To construct a two-layer weaving, we place two points, one below and another above each face of a mesh with regular faces, and connect them to the corresponding face edges. Observe that the heights of the apexes can be zero, but not for upper and lower at the same time where we get in the lower apex case the single elevation (Figure 2b). Furthermore, a new face of the weaving is gained by connecting an upper apex of one face with an incident edge and the lower apex below the neighboring face. They are then either planar quadrilaterals (Figure 2d) or result in two triangles forming a crease in the edge. In terms of regular polyhedra and tilings there are no examples of weavings with creases in the edges by Rinus Roelofs, as he chooses the same apex heights above and below each face, carefully adjusted to the face types. To guarantee the property of a weaving without self intersections, we take every edge and the new two faces where the edge lies in and cut in holes such that both faces pass each other without intersection, like in Figure 1d. The aforementioned constructions by Kepler, Pacioli, and Roelofs share the concept of underlying meshes with regular faces, and apexes declaration in face normal direction above or below the face barycenter, with its new faces being planar or showing a crease in the edges of the underlying meshes.

Relaxation of Regularity

Given an edge $e$ with two incident faces $F_i$ and pyramid apexes $p_i,q_i$ in normal direction above and/or below the center of these faces for $i=1,2$ , respectively, see Figure 3a. When we relax the condition of regularity, allowing different heights for the two apexes over every face and meshes with any kind of polygonal faces, we ask for the existence of two-layer weavings with their faces being planar, quadrilateral, and passing the edges of the mesh with the two new sheets per edge $e$ given by $p_{1}e{q}_2$ and $p_{2}e{q}_1$ . These sheets receive cuts, so that they pass each other without self-intersections. They might also get a cut at both sides to avoid intersections with sheets of neighboring faces.

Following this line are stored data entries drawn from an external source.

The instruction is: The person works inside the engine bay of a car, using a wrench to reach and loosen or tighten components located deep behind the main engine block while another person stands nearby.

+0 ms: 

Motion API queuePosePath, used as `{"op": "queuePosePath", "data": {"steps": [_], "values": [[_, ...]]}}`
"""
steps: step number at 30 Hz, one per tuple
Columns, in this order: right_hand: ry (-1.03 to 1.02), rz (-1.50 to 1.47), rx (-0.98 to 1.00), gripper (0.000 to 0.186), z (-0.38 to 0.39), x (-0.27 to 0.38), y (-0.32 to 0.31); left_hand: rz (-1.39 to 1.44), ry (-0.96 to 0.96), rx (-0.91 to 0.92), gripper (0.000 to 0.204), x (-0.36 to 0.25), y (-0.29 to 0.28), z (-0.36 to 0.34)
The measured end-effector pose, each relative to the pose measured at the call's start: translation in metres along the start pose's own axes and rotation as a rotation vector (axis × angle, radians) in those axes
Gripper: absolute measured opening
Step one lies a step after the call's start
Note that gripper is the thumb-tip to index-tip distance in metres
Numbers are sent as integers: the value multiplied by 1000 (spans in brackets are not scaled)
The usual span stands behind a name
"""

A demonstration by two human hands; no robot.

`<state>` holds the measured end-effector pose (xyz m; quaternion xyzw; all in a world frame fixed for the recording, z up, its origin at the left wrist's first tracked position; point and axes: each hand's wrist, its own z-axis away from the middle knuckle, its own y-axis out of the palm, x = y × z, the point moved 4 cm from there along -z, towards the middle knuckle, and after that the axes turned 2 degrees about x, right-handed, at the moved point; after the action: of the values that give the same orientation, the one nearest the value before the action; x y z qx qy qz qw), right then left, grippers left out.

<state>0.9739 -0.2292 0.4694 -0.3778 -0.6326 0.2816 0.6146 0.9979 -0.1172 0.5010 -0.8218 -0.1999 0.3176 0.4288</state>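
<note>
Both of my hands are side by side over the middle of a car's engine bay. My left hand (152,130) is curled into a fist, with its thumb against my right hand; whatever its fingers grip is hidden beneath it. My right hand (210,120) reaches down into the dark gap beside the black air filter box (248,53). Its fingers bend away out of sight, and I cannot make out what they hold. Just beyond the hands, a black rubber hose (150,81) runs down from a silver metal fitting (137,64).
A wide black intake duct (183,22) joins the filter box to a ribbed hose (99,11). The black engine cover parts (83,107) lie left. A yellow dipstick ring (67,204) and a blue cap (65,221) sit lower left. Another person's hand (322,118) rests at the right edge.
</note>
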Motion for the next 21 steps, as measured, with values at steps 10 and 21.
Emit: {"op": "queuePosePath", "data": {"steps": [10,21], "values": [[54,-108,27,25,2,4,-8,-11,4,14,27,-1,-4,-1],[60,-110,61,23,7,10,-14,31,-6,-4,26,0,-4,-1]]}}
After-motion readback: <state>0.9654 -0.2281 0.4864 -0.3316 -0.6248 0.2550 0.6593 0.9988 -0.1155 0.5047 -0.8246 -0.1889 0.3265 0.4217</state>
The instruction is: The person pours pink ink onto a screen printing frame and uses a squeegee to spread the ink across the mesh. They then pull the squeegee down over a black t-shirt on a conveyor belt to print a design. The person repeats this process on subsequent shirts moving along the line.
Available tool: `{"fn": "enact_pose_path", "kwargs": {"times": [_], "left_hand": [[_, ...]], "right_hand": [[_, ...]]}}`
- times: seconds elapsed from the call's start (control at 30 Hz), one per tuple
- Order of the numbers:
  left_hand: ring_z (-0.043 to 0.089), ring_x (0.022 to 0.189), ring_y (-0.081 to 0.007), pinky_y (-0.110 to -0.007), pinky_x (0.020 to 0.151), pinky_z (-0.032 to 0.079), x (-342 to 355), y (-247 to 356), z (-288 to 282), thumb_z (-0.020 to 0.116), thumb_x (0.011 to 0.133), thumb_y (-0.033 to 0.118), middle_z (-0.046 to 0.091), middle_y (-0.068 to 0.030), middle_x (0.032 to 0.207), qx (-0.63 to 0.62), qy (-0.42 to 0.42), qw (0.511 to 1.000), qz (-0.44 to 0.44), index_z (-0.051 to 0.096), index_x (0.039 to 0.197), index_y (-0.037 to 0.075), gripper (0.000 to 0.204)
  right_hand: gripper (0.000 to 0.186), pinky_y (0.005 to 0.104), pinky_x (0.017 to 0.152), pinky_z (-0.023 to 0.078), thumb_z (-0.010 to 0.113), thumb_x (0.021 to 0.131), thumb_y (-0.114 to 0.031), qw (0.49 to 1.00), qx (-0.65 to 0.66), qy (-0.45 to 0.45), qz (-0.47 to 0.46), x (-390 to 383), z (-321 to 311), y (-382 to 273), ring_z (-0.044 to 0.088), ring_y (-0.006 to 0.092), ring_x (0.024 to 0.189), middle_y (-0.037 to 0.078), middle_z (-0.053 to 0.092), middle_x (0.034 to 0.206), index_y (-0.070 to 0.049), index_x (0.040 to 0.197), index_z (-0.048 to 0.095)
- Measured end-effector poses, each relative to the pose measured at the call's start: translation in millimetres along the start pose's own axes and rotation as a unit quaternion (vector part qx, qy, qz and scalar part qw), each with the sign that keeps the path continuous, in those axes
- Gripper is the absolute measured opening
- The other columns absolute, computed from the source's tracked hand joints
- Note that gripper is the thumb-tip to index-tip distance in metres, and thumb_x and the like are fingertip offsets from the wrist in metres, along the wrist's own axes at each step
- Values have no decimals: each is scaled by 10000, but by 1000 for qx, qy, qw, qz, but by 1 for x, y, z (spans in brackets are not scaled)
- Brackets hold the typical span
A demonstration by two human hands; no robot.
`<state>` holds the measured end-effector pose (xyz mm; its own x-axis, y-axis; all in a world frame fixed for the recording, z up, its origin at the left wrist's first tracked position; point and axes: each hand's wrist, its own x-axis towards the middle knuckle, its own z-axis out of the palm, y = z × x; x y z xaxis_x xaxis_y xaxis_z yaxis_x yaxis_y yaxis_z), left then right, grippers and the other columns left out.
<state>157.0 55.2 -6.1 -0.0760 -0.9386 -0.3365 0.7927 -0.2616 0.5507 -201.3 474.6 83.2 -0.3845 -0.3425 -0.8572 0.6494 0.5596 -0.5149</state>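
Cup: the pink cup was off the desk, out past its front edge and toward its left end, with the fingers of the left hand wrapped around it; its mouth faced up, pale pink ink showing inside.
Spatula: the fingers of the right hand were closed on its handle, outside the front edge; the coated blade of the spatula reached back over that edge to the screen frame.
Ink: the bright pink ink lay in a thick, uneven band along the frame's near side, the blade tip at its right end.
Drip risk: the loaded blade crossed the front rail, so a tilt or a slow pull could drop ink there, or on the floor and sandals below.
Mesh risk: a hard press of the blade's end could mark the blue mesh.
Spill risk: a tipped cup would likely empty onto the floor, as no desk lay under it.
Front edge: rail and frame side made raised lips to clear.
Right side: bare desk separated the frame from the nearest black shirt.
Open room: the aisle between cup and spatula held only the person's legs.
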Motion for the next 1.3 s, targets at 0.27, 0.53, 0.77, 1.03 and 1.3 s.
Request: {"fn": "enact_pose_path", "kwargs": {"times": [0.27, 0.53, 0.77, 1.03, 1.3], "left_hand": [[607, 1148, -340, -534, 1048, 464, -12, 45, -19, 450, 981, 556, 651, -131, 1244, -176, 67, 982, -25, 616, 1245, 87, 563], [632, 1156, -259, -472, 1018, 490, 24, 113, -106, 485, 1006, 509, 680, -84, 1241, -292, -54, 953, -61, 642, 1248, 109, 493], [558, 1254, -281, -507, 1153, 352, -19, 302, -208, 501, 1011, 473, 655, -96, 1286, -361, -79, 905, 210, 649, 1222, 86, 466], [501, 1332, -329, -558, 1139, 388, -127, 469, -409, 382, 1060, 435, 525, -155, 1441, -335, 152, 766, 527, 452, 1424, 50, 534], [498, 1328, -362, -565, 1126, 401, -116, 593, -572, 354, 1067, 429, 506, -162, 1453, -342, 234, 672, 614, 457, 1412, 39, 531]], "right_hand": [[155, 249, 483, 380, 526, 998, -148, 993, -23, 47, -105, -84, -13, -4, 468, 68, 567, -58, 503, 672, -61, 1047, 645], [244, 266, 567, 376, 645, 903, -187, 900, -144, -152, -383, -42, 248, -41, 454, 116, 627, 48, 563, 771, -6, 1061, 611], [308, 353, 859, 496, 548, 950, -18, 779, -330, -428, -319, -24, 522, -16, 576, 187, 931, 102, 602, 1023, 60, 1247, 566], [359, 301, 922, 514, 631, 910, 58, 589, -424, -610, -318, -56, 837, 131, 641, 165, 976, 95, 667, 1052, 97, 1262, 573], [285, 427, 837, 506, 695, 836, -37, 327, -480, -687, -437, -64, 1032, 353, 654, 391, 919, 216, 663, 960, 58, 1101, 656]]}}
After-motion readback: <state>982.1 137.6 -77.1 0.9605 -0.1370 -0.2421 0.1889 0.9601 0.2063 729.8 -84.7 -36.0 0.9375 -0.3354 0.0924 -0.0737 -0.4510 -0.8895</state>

A first valid candidate of meshes are planar triangulations, with the idea in mind that three pairwise non-parallel planes intersect in a point. Consider a line per face given by the face normal direction and the intersection point of angle bisectors in that face. Then one selected apex above a triangle will identify the heights below the neighboring faces because the planes given by the apex and the face edges intersect these lines in unique lower apex points. Continuation of this process gives us at least one height over each triangle. In the other case, we start with two heights, one above and the other below the triangle, producing a weaving consisting of two connected components. One selected height is enough if we have one vertex of odd valence or an odd cycle in the dual graph of the mesh. In the case of triangulations taking the barycenter does not work in general but apexes above or below the intersection point of triangle angle bisectors, which are the centers of a triangle’s inner circle, will suffice.

(a) Sheet construction.

(b) Two sheets over an edge.

(c) Outer shell and insight. Figure 3: General construction, truncated octahedron with two sheets and construction skeleton.

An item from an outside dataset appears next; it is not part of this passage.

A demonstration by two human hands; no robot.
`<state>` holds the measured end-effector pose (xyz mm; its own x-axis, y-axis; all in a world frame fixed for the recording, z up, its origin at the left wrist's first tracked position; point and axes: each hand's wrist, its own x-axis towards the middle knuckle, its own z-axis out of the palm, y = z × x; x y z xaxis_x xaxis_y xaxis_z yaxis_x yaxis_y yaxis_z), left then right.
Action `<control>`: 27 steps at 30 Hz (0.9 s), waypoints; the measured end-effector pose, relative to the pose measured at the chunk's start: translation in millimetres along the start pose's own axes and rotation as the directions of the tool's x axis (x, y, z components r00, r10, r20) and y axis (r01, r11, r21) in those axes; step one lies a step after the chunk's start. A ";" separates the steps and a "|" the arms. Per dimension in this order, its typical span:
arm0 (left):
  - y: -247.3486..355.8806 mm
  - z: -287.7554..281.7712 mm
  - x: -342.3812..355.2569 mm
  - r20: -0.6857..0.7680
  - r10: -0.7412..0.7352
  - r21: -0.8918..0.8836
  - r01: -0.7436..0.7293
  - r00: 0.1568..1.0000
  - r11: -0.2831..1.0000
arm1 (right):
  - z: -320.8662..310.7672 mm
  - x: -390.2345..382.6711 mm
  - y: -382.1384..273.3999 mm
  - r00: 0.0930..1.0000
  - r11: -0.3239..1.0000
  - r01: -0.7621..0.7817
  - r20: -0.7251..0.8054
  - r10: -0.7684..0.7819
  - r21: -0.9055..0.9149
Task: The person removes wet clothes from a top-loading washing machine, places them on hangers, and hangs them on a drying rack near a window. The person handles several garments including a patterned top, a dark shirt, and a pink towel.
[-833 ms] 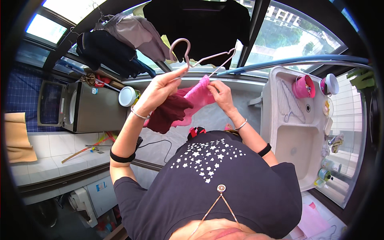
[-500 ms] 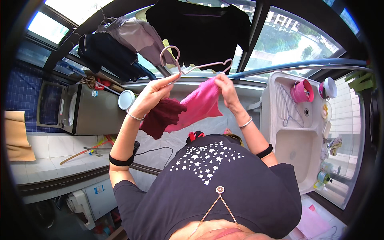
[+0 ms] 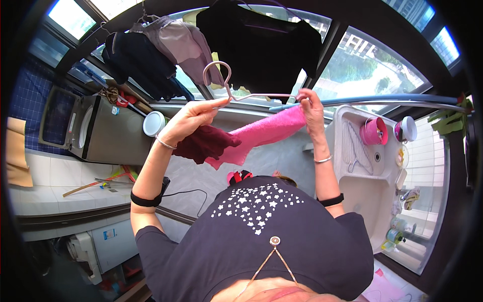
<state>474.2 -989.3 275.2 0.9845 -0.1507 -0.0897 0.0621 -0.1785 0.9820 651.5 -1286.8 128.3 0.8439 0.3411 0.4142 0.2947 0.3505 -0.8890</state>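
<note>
A pale pink hanger (image 3: 264,95) is held up level between both hands, its hook pointing up on the left. My left hand (image 3: 191,118) grips it just below the hook, fingers closed. My right hand (image 3: 311,108) is closed around the hanger's right end together with the upper corner of a bright pink cloth (image 3: 266,131). The pink cloth stretches down and left toward a dark red cloth (image 3: 206,143), which hangs below my left hand and partly covers it.
Dark and grey clothes (image 3: 256,50) hang at the windows ahead, above a blue pole (image 3: 387,98). A sink (image 3: 367,196) with a pink bucket (image 3: 373,131) stands at the right. An open washing machine (image 3: 115,131) and a white-lidded bucket (image 3: 153,124) are at the left.
My right hand has moved right and up along the hanger, drawing the pink cloth out wider to the right. My left hand with the hanger has shifted slightly left and down.
</note>
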 end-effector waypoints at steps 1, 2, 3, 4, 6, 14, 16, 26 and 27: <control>1.9 -2.4 2.0 0.007 0.016 0.050 -0.017 1.000 0.999 | -9.7 1.6 -6.9 0.997 0.998 -0.008 0.079 0.004 0.061; 4.2 -5.5 3.9 0.027 0.055 0.087 -0.057 0.998 0.995 | -16.7 0.5 -14.1 0.991 0.997 -0.076 0.107 0.075 0.001; 6.3 -7.8 6.4 0.040 0.072 0.125 -0.076 0.997 0.989 | -21.2 -1.3 -21.1 0.984 0.998 -0.058 0.171 0.056 0.007; 8.1 -9.0 9.0 0.054 0.118 0.153 -0.124 0.992 0.980 | -25.1 -3.2 -28.7 0.976 0.988 -0.132 0.165 0.145 -0.085; 11.8 -10.0 11.5 0.050 0.144 0.152 -0.150 0.988 0.977 | -27.9 -6.1 -43.2 0.964 0.967 -0.100 0.217 0.152 -0.234; 13.4 -51.9 29.7 -0.373 0.491 0.432 -0.321 0.787 0.843 | -37.0 4.8 -72.0 0.997 0.974 0.076 -0.011 -0.080 -0.213; 10.4 -83.7 22.5 -0.605 0.354 0.279 -0.227 0.713 0.933 | -53.4 15.4 -78.3 0.994 0.978 0.095 -0.035 -0.103 -0.188; -67.6 -54.2 39.5 -0.586 0.048 0.031 -0.037 0.809 0.999 | -101.2 53.4 -91.6 0.975 0.993 0.112 -0.188 -0.117 -0.034; -72.4 -43.2 51.4 -0.522 -0.008 0.047 0.038 0.853 0.998 | -103.6 58.4 -93.1 0.973 0.992 0.121 -0.191 -0.127 -0.044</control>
<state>527.4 -942.0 206.6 0.9248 0.3805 0.0027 0.0915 -0.2293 0.9690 719.8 -1389.8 215.0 0.8694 0.1209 0.4791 0.4143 0.3500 -0.8401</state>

Reitebuch, Zimmermann and Polthier

Another candidate are the Archimedean solids, as we can inscribe them inside a unit ball with their vertices lying on the boundary of that ball where all face normals attached to the face barycenters meet in the origin. The latter property together with the faces being regular gives the following construction for two-layer weavings. Consider the plane perpendicular to the line connecting an edge midpoint and the center of the solid, cf. white lines in Figure 3c. Now, depending on the existence of only even or at least one odd cycle in the neighborhood graph of the solid, we are allowed to choose two or one angle(s), respectively. Attaching this chosen angle(s) to all edge-midpoints above and below the before mentioned perpendicular planes, we deduce two new planes per edge, both constructed by the edge itself and the opening angles (Figure 3b). Applied to all edges and due to the face regularity, all new planes meet in two points per face, located in face normal direction above or below the face barycenter. Figure 3c shows the sheet construction with a cut where red and yellow lines (connections between apexes) are alternately appended forming two cycles while traversing the neighborhood graph along the cut.

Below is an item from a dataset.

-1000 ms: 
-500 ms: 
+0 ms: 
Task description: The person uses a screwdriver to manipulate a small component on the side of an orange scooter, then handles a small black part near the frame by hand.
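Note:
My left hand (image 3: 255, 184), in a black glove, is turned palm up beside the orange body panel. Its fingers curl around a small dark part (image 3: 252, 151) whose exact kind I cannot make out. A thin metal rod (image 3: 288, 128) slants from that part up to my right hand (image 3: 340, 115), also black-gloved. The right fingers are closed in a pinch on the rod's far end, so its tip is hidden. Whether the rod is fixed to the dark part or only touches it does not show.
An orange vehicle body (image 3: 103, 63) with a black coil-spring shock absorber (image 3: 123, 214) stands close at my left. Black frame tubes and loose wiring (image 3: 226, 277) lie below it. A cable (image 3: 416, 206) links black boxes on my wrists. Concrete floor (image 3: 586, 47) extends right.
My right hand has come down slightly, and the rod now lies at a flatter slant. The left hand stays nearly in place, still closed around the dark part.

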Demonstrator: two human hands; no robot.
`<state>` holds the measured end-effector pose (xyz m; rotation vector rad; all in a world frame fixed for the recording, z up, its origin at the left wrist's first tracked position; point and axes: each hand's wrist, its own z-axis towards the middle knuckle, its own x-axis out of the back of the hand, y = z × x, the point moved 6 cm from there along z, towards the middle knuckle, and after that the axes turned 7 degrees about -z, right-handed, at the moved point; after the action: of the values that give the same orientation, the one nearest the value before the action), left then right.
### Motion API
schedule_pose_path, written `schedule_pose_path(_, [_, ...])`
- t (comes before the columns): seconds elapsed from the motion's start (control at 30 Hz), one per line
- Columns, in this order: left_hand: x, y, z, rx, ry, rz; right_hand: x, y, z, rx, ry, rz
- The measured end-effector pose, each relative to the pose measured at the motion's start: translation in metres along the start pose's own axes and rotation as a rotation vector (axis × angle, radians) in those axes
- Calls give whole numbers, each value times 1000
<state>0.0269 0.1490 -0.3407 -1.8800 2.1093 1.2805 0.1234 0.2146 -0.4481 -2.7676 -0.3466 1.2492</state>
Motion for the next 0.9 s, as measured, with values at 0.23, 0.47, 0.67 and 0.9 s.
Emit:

A third valid type of meshes are flat tilings with regular faces. For these, we want to introduce the closing condition. Given a mesh $M$ embedded in ${\mathbb{R}}^2$. For each vertex $v\in M$ take the incident faces with their respective barycenters, connect a center with the edge to the neighboring face and afterwards with its center. Continuation counterclockwise around the vertex yields a closed path and we denote the Euclidean distances to the edges with $a_1,a_2,a_3,a_4,\dots$ like in Figure 4b. The goal is to get two points for each face, one denoted as the lower and the other as the upper point. We want to start our walk with an upper point and connect it to the lower point of the neighboring face. This then gets connected to the upper point of the next face in counterclockwise order, so that we finish our walk in $v$ with odd valence giving one circulation, otherwise two. Given the height $h_1$ for the upper point, then the height $h_2$ over the neighboring face is given by $h_2=-\frac{a_2}{a_1}{h}_1$. A concatenation yields

where $d(v)$ denoting the valence of $v$. If all faces are regular, we have $a_{2i}=a_{2i+1}$ and $a_{2d(v)+1}=a_1$. Therefore for a tiling consisting of regular faces only, Equation 1 is always fulfilled. Consequently, we deduce that flat tilings with regular faces are indeed a valid choice for two-layer weavings. But can we relax the condition

(a) Flat tiling.

(b) Flat distances.

(c) Non-closing path. Figure 4: Non-regular tiling with 12-, 6-, and 4-sided faces.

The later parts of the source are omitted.